**Data block**
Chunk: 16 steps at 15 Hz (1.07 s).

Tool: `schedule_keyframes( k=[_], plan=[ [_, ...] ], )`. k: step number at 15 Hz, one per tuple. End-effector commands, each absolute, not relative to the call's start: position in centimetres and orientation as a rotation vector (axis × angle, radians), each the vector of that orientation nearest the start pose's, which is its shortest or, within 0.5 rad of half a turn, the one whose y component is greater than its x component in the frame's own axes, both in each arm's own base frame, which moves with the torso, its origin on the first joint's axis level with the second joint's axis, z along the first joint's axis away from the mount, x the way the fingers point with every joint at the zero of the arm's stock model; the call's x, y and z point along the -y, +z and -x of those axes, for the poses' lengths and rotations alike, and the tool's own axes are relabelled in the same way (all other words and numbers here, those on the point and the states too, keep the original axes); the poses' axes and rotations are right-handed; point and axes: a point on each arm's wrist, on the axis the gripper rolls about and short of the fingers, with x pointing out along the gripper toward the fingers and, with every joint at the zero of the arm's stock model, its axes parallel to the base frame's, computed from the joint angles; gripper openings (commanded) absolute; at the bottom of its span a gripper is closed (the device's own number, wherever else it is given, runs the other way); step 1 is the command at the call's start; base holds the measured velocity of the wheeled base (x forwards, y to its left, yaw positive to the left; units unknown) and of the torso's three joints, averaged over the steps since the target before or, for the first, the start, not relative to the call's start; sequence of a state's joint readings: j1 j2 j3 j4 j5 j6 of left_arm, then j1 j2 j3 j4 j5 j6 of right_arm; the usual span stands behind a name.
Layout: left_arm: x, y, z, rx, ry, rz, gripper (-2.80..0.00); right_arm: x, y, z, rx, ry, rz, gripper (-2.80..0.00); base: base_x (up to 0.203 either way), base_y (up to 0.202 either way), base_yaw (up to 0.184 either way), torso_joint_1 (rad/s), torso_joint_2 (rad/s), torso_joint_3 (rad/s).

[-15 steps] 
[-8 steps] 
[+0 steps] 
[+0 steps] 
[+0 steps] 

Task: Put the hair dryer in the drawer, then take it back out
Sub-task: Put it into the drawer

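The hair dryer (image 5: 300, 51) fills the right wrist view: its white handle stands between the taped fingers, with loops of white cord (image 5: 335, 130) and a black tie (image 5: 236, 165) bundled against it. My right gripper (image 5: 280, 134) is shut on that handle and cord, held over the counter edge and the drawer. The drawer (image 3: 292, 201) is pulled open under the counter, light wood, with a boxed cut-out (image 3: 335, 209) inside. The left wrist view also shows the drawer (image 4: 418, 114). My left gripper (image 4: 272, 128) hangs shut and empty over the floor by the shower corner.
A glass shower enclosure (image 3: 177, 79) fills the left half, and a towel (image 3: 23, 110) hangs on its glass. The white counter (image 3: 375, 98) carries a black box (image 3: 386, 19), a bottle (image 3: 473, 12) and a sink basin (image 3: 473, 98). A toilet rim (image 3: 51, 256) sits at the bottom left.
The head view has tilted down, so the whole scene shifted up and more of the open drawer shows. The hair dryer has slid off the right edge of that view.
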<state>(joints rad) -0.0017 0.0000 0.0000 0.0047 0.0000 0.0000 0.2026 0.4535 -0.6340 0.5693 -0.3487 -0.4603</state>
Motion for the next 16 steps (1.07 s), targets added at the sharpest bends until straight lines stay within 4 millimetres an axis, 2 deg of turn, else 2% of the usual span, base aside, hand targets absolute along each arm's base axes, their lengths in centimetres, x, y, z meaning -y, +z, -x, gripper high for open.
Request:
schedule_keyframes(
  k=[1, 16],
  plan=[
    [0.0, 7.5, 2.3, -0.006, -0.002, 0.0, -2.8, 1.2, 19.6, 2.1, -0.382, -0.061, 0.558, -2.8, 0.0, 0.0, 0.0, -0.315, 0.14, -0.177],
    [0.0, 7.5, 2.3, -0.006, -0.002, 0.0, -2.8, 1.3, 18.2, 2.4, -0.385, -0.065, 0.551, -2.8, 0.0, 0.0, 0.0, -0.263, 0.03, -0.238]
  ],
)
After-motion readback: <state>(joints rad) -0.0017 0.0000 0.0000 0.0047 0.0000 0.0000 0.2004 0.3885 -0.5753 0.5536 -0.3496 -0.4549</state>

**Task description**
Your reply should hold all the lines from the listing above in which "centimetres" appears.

**Solution to the exercise**
Tool: `schedule_keyframes( k=[_], plan=[ [_, ...] ], )`. k: step number at 15 Hz, one per tuple. End-effector commands, each absolute, not relative to the call's start: position in centimetres and orientation as a rotation vector (axis × angle, radians), each the vector of that orientation nearest the start pose's, which is its shortest or, within 0.5 rad of half a turn, the one whose y component is greater than its x component in the frame's own axes, both in each arm's own base frame, which moves with the torso, its origin on the first joint's axis level with the second joint's axis, z along the first joint's axis away from the mount, x the way the fingers point with every joint at the zero of the arm's stock model; the call's x, y and z point along the -y, +z and -x of those axes, for the poses' lengths and rotations alike, and the tool's own axes are relabelled in the same way (all other words and numbers here, those on the point and the states too, keep the original axes); the poses' axes and rotations are right-handed; point and axes: a point on each arm's wrist, on the axis the gripper rolls about and short of the fingers, with x pointing out along the gripper toward the fingers and, with every joint at the zero of the arm's stock model, its axes parallel to the base frame's, computed from the joint angles; gripper openings (commanded) absolute; at the bottom of its span a gripper is closed (the device's own number, wherever else it is given, runs the other way); step 1 is the command at the call's start; base holds the measured velocity of the wheeled base (x forwards, y to its left, yaw positive to the left; units unknown) and of the torso's three joints, averaged over the steps since the target before or, for the first, the start, not relative to the call's start; sequence of a state's joint readings: j1 j2 j3 j4 j5 j6 of left_arm, then j1 j2 j3 j4 j5 j6 of right_arm; the usual span stands behind a name.
Motion for the next 16 steps (1.07 s), targets added at the sharpest bends until straight lines stay within 4 millimetres an axis, 2 deg of turn, else 2% of the usual span, base aside, hand targets absolute along each arm's base axes, their lengths in centimetres, x, y, z meaning -y, +z, -x, gripper high for open.

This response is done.